Scientia est l’émission de la chaine baladodiffusion (podcast) de Laïcidade l’UFAL consacrée au savoir humaniste et à la science, à écouter sur toutes les plateformes.
Patrick Gaudray, son animateur est généticien, ancien directeur de recherche au CNRS et ancien membre du Comité consultatif national d’éthique pour les sciences de la vie et de la santé (CCNE). Il est l’auteur de « Quand la santé fait parler l’ADN ». Autant dire qu’il sait de quoi il parle !
Dans Scientia #2, il revient sur l’anniversaire du premier séquençage du génome humain et en aborde les conséquences tant éthiques que politiques.
L’Homme ne se réduit pas à son génome
Il y a 20 ans, le monde était en émoi devant la publication de la première séquence d’un ADN humain. Outre l’exploit technoscientifique que cela représentait, cette première séquence a été la porte ouverte vers un nouveau monde scientifique. La science, la médecine, la justice, mais aussi et surtout le business avec les services directs aux consommateurs et la gestion des « méga données », les big data auxquelles ces millions de séquence ont donné naissance, tout ceci donc s’est emparé de la fameuse « séquence d’ADN », l’a en quelque sorte banalisée. La question se pose de savoir s’il s’agit d’un outil de libération ou d’aliénation.
D’une manière générale, on comprend encore assez mal le message qui est porté par les trois milliards de lettres du grand livre de notre génome. Mais on le découvre un peu plus chaque jour.

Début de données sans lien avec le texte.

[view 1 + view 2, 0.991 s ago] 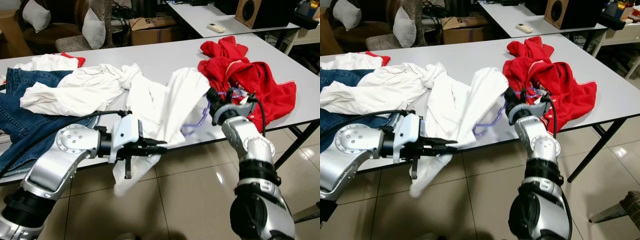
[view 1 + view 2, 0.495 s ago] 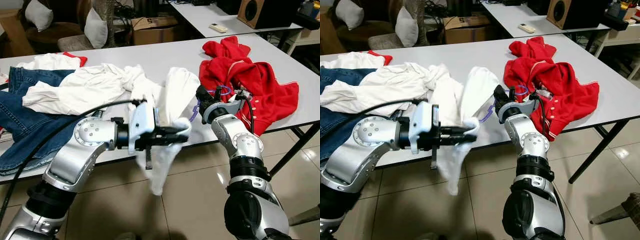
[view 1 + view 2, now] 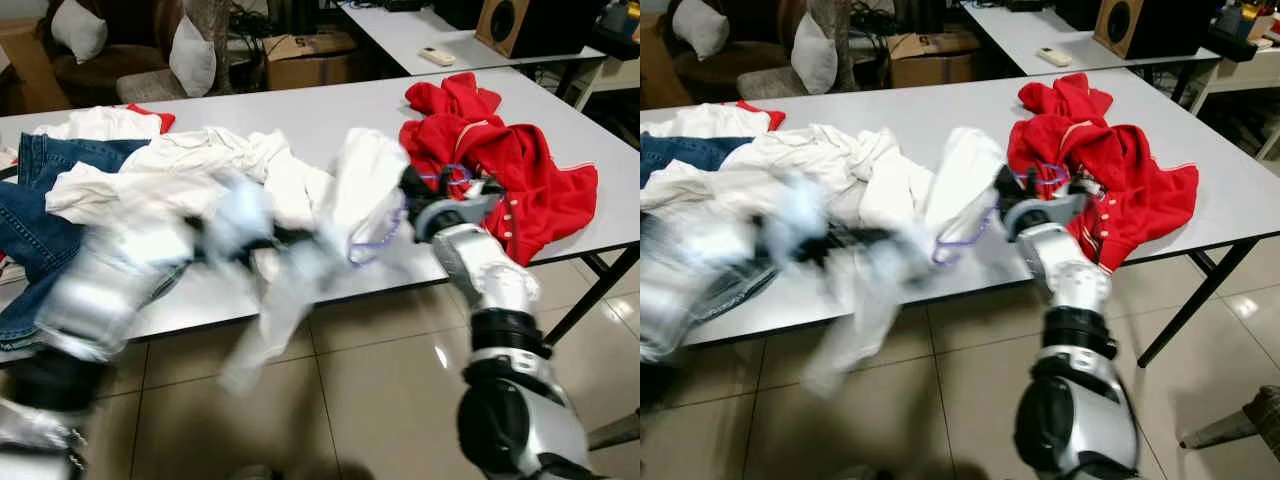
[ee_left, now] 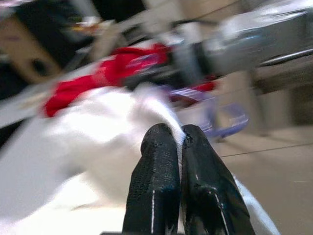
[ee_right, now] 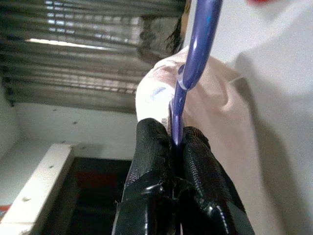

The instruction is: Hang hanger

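Grey and long, the desk (image 3: 330,105) runs across the room over a tiled floor (image 3: 380,390), with clothes heaped along it. Blue jeans (image 3: 25,215) lie at the robot's far left, partly under a pile of white clothes (image 3: 170,165). A red jacket (image 3: 510,165) is bunched up at the right end. Behind, a second desk (image 3: 440,35) carries a brown speaker (image 3: 520,22) and a small white remote (image 3: 433,56), and two pale cushions (image 3: 190,60) sit on chairs in the back corner beside a cardboard box (image 3: 300,55).

At the near edge, a white shirt (image 3: 365,185) is lifted off the desk between the two arms, its lower part trailing down past the edge toward the floor. A purple hanger (image 3: 378,235) sits against this shirt, its thin loop showing just under the raised fabric, between the shirt and the red jacket.

The right gripper (image 5: 172,142) has its fingers pressed together on the purple bar of the hanger, right beside the shirt's cloth, just in front of the red jacket. The left gripper (image 4: 177,137) is pinched tight on a fold of the white shirt, with the hanger and the red jacket blurred beyond it. From the head camera the left arm (image 3: 110,285) is a smear in front of the desk edge, too blurred to make out in detail.
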You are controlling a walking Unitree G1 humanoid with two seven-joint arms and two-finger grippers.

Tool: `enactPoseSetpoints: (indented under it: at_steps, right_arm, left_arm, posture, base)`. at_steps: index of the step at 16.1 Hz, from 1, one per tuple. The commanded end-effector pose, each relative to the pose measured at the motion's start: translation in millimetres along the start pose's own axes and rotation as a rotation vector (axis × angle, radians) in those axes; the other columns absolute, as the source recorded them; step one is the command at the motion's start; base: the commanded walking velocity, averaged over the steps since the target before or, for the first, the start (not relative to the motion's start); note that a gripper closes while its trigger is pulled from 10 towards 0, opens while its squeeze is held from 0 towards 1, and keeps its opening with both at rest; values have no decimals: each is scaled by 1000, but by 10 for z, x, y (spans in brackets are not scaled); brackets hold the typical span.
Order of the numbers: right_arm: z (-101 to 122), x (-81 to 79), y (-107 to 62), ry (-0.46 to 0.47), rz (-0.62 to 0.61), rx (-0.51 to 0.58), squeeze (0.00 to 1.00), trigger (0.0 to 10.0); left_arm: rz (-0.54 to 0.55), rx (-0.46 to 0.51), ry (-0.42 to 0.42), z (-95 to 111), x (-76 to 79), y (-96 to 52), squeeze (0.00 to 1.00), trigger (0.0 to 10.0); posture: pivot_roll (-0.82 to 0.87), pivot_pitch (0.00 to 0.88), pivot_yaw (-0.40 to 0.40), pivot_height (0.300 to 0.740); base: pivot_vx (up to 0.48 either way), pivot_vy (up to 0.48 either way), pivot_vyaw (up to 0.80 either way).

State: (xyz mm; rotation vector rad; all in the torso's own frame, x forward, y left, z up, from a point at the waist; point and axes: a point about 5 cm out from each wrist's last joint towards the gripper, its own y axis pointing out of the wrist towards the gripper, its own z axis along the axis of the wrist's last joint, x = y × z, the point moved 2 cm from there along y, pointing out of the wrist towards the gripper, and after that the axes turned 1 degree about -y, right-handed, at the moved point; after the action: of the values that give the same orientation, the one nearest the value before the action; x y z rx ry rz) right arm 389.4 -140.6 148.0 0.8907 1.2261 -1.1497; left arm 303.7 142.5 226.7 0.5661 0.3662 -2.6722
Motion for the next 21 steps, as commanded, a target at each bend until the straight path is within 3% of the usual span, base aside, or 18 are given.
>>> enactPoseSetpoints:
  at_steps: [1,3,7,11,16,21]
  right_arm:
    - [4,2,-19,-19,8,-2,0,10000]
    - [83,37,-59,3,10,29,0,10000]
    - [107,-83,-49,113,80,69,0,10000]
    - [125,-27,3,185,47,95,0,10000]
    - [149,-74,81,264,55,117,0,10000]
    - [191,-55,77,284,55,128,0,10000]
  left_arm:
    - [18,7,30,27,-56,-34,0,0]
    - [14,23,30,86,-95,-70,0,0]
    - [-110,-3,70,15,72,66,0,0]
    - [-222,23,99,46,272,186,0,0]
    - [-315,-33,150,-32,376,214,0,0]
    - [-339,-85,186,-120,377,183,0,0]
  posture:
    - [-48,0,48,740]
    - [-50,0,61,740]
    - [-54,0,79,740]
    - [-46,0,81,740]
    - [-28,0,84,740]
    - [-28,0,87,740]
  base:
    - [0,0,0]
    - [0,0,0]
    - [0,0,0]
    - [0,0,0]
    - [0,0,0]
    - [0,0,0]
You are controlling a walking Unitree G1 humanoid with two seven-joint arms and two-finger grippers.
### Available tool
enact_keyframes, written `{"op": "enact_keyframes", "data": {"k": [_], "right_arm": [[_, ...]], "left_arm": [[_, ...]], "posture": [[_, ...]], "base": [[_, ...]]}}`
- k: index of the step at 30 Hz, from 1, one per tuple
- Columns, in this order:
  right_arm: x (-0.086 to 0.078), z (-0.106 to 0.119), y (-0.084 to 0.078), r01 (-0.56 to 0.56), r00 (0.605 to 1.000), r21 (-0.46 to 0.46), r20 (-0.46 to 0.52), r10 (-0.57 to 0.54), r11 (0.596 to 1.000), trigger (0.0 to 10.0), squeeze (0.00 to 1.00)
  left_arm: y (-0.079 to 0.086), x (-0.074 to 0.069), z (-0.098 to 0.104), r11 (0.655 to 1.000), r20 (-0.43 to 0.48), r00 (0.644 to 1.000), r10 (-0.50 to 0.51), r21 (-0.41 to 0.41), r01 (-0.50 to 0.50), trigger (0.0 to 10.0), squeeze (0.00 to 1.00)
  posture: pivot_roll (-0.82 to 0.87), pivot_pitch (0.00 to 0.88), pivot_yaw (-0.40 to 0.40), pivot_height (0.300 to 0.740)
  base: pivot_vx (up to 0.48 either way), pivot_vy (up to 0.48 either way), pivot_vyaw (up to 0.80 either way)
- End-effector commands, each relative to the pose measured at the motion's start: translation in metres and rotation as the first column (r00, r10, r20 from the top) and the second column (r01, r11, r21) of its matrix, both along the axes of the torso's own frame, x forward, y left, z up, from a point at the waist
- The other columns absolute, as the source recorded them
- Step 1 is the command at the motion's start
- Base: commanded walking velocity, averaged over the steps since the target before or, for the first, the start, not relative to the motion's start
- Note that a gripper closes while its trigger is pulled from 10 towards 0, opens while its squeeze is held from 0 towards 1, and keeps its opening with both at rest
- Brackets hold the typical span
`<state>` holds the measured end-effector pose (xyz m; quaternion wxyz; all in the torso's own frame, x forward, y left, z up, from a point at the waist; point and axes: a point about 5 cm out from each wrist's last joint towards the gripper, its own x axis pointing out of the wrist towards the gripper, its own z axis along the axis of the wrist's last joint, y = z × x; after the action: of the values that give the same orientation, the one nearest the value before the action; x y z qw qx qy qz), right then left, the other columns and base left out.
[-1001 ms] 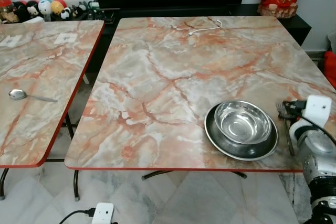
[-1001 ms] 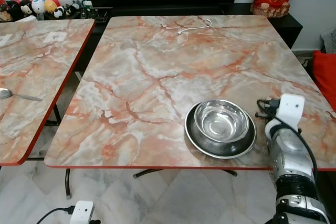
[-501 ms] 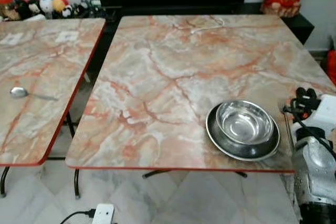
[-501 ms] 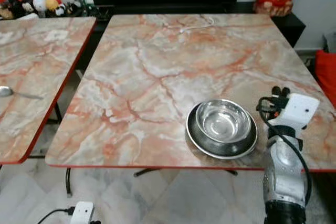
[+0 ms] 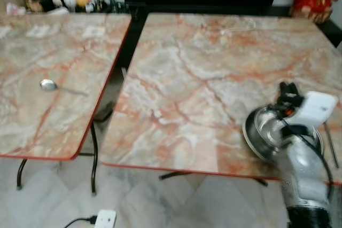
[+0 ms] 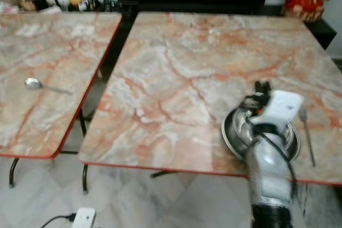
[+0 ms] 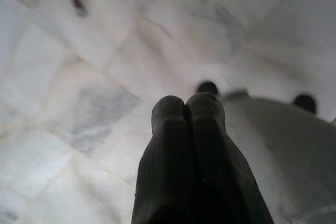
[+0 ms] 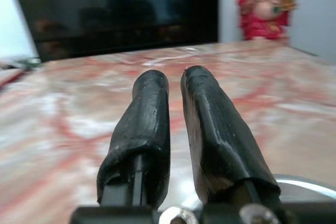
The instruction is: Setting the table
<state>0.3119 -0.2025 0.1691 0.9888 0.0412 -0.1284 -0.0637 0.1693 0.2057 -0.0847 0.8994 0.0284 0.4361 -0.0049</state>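
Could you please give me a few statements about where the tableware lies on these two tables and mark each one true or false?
1. A spoon lies on the left table. True.
2. The steel bowl sits on the left table. False: it sits on the right table, near its front edge.
3. The right gripper is over the right table, by the bowl. True.
4. The right gripper's jaws are clamped on the spoon. False: they hold nothing, with a slight gap between them.
5. A slim utensil lies to the right of the bowl. True.
6. The left gripper points at the tabletop. False: it faces the tiled floor, jaws together.
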Motion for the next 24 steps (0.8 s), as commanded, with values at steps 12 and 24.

Je pense qu’on ne peut pas réduire l’homme à son génome, à son ADN. Je crois que les notions d’environnement, les notions sociologiques, anthropologiques, psychologiques sont déterminantes pour son identité et son futur. Cet anniversaire permet de revenir sur la notion de diversité humaine, de diversité génétique. Le déterminisme génétique qui, s’il existe bien, n’est pas un absolu (nous ne sommes pas totalement déterminés par nos gènes) apparaît plus comme un « besoin » social, une réponse à la nécessité de maintenir un ordre établi, une hiérarchie sociale.
On en arrive à l’invention du concept de races qu’on pourrait placer arbitrairement sur une espèce d’échelle d’humanité, une échelle de valeur d’humanité, on en arrive à l’eugénisme.
L’étude de la diversité génétique de l’humanité a encore de très beaux jours devant elle. Il est certain qu’en tant que généticien, je suis sensible à la réalité des variations génétiques qui nous permettent de nous resituer dans une logique de communauté humaine unique et diverse.